■ **WORK TO BE COMPLETED**
A complete and exact copy of the data below is required.

─── COLLECTED MATERIAL

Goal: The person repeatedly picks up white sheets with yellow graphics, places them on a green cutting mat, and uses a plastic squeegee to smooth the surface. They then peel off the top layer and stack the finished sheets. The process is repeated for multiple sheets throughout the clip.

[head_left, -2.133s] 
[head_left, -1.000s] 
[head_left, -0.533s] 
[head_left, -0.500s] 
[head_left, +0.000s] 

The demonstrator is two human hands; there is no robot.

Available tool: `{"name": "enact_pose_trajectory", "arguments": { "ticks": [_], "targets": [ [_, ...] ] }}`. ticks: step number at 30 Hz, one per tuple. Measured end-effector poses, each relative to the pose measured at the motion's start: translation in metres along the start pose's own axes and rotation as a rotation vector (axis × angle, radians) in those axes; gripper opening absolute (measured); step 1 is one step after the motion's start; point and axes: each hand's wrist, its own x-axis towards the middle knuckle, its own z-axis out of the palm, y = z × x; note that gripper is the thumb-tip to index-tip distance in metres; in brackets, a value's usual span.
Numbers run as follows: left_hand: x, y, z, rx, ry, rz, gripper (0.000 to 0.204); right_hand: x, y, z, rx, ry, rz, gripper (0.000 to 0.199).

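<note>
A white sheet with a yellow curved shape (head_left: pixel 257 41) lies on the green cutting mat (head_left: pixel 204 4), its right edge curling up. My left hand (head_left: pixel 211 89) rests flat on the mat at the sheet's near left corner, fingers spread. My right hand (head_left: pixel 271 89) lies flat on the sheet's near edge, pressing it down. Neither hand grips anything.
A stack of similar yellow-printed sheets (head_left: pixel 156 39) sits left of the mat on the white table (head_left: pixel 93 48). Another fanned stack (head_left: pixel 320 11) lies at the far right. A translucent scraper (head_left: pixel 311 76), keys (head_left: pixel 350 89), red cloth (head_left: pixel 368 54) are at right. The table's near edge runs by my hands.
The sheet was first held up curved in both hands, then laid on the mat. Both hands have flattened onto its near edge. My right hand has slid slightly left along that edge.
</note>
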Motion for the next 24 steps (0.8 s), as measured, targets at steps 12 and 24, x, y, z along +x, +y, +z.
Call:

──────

■ **REPLY TO THE TASK**
Goal: The person repeatedly picks up white sheets with yellow graphics, places them on a green cutting mat, and uses a plastic squeegee to smooth the surface. They then peel off the top layer and stack the finished sheets. The process is repeated for multiple sheets throughout the clip.

[head_left, -2.133s] 
[head_left, -1.000s] 
[head_left, -0.533s] 
[head_left, -0.500s] 
[head_left, +0.000s] 

The demonstrator is two human hands; there is no robot.

Available tool: `{"name": "enact_pose_trajectory", "arguments": { "ticks": [_], "targets": [ [_, ...] ] }}`. ticks: step number at 30 Hz, one per tuple. Measured end-effector poses, each relative to the pose measured at the motion's start: translation in metres along the start pose's own axes and rotation as a rotation vector (axis × angle, radians) in those axes; gripper opening absolute (measured); step 1 is one step after the motion's start; point and axes: each hand's wrist, its own x-axis towards the middle knuckle, its own z-axis out of the palm, y = z × x; note that gripper is the thumb-tip to index-tip distance in metres; in brackets, a value's usual span.
Numbers run as follows: left_hand: x, y, z, rx, ry, rz, gripper (0.000 to 0.204); right_hand: x, y, z, rx, ry, rz, gripper (0.000 to 0.199).

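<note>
A white sheet with a yellow curved shape (head_left: pixel 257 41) lies on the green cutting mat (head_left: pixel 204 4), its right edge curling up. My left hand (head_left: pixel 211 89) rests flat on the mat at the sheet's near left corner, fingers spread. My right hand (head_left: pixel 271 89) lies flat on the sheet's near edge, pressing it down. Neither hand grips anything.
A stack of similar yellow-printed sheets (head_left: pixel 156 39) sits left of the mat on the white table (head_left: pixel 93 48). Another fanned stack (head_left: pixel 320 11) lies at the far right. A translucent scraper (head_left: pixel 311 76), keys (head_left: pixel 350 89), red cloth (head_left: pixel 368 54) are at right. The table's near edge runs by my hands.
The sheet was first held up curved in both hands, then laid on the mat. Both hands have flattened onto its near edge. My right hand has slid slightly left along that edge.
</note>
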Motion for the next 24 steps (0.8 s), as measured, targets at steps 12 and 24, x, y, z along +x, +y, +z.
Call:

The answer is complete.